**Task details**
Write out, word for word, each line from the start of the entries through the one holding "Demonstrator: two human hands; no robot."; omit the pictures.

---+---

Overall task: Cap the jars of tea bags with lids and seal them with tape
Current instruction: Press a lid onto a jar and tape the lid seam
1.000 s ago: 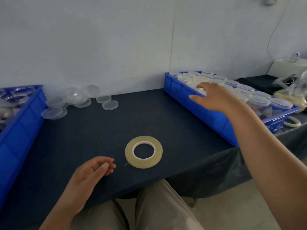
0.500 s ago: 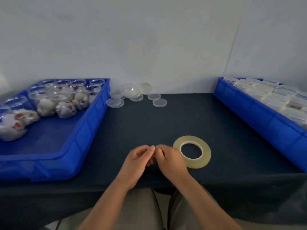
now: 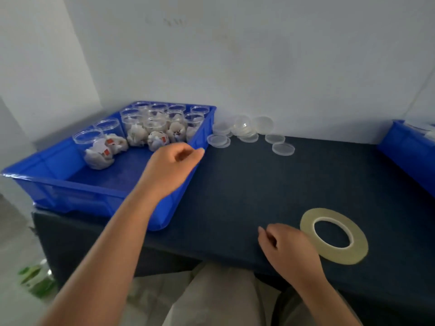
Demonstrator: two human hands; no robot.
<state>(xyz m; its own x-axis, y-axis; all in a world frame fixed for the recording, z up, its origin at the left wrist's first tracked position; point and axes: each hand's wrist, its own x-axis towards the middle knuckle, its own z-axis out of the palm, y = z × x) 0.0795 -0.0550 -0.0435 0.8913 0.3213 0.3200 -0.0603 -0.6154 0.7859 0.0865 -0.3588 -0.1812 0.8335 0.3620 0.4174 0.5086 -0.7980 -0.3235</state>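
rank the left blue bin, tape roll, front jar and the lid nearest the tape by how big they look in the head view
1. left blue bin, clearly largest.
2. tape roll, though nearness to the camera enlarges it.
3. front jar.
4. lid, smallest, but it lies farther back.

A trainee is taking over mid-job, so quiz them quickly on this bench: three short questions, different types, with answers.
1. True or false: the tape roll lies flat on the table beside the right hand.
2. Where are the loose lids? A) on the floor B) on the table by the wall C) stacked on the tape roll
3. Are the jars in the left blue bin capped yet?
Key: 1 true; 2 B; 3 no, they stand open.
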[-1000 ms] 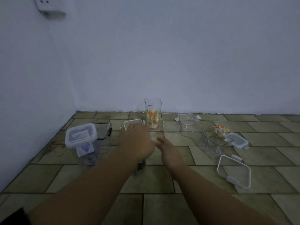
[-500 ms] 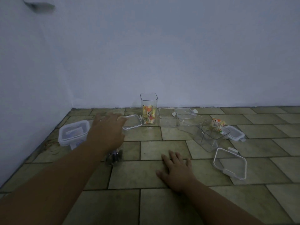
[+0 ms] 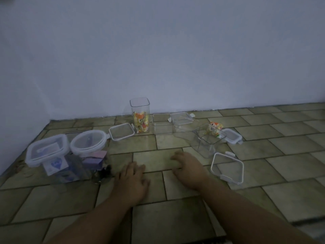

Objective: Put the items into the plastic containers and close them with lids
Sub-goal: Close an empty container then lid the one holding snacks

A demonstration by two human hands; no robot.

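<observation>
Both hands lie flat on the floor (image 3: 263,199), holding nothing. The left hand (image 3: 131,184) is near two shut boxes (image 3: 47,154). The right hand (image 3: 189,167) is beside a loose lid (image 3: 227,167). A tall open jar (image 3: 140,115) with bright toys stands by the wall.

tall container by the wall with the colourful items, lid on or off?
Off. The tall container stands upright with its square rim open and nothing covering it; a loose lid lies flat on the floor beside it, to its left.
</observation>
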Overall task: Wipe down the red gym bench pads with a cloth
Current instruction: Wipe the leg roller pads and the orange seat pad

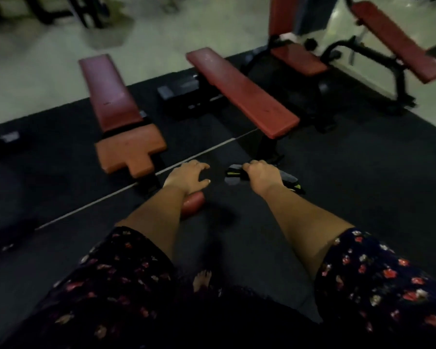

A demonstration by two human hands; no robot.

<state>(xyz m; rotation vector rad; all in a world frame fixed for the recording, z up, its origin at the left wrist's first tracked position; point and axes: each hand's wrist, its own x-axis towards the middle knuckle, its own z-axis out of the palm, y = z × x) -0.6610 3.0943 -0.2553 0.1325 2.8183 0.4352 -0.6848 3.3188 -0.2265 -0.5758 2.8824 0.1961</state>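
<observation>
The right hand was closed round a dark grey cloth with yellow-green trim; the cloth stuck out on both sides of the fist, above the black floor mat. The left hand held nothing, with its fingers spread and relaxed, palm down. Just under its wrist lay a rounded red pad; whether the hand touched it could not be told.

Beyond the hands stood the benches. The nearest on the left had a dark red back pad and, touching its near end, a paler orange seat pad. A flat bench with one long red pad stood just beside it to the right, its near end close to the right hand. Further back were an upright bench and a sloping red pad on a black frame. Both forearms came out of dark flowered sleeves, and a bare foot showed below on the mat.
</observation>
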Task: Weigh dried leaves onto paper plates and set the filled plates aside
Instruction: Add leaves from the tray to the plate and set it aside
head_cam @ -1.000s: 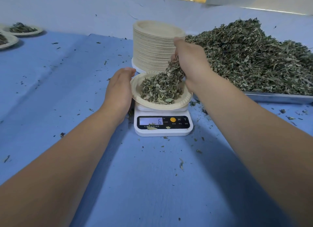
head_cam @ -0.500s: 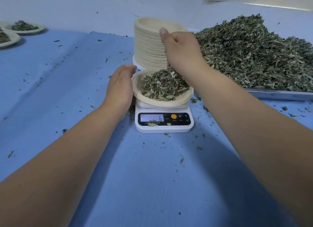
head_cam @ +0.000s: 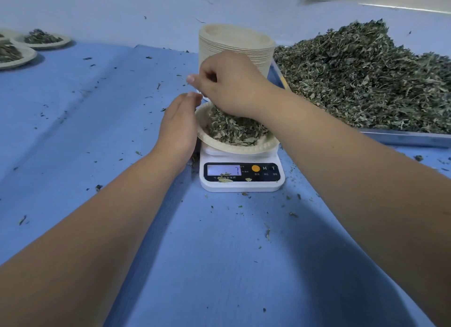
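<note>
A paper plate holding dried leaves sits on a small white digital scale whose display reads 7. My left hand lies flat against the plate's left rim, fingers straight. My right hand hovers over the back of the plate, its fingers curled round a small bunch of leaves, with leaves showing just under the palm. What lies inside the fist is mostly hidden.
A tall stack of empty paper plates stands right behind the scale. A big heap of dried leaves fills a metal tray at the right. Two filled plates sit far left on the blue cloth, strewn with crumbs.
My right hand has let most of its leaves fall onto the plate and shifted left above it. The scale reading went from 6 to 7. The left hand stayed at the rim.
</note>
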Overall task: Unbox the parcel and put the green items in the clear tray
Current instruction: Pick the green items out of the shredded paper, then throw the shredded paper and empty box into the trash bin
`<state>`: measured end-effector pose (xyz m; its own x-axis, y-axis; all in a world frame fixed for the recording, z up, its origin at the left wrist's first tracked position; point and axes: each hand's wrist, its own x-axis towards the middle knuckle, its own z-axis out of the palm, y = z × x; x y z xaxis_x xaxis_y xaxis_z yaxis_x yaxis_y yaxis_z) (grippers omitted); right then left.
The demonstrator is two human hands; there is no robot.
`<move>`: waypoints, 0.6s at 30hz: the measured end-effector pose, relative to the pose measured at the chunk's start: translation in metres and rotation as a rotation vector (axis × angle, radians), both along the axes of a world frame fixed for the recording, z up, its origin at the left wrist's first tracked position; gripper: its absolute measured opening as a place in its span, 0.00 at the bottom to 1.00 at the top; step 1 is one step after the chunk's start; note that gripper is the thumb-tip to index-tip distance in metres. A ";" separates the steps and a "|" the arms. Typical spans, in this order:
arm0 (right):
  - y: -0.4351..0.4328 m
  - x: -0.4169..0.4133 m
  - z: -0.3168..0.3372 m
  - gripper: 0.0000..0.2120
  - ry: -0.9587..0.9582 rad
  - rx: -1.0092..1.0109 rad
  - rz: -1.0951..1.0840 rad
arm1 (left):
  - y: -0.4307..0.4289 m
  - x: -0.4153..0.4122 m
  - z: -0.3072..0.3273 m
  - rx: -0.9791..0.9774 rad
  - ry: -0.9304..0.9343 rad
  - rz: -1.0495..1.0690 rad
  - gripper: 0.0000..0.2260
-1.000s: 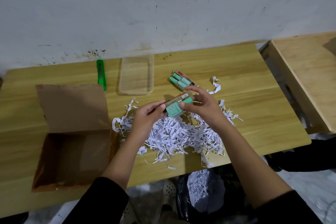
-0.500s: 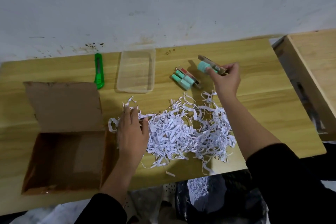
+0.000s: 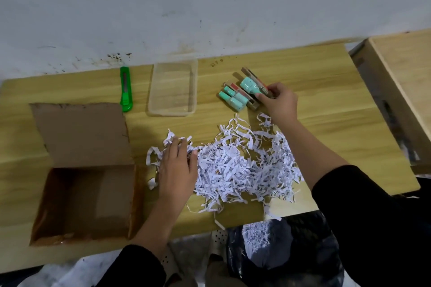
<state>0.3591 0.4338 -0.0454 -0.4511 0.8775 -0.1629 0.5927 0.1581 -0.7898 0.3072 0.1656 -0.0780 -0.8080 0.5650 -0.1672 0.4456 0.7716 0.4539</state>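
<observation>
On the tabletop [image 3: 326, 123] the box [image 3: 88, 202] is open, right hand [image 3: 278, 100] pinches a green pack [image 3: 250, 85], left hand [image 3: 177, 165] lies spread on shreds [image 3: 245, 165], clear tray [image 3: 171, 113] still unfilled.

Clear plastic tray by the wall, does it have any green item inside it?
No, the clear rectangular plastic tray holds nothing; the mint-green items in view are outside it, to its right.

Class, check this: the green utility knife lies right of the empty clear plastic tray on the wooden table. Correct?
No. The head view shows the green utility knife lying left of the empty clear plastic tray on the wooden table.
</observation>
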 end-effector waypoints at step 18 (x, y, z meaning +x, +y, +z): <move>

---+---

**Solution to this exercise**
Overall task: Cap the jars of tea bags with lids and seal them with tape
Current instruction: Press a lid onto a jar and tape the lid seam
1.000 s ago: 
0.500 s ago: 
now: 
Demonstrator: two human hands; no robot.

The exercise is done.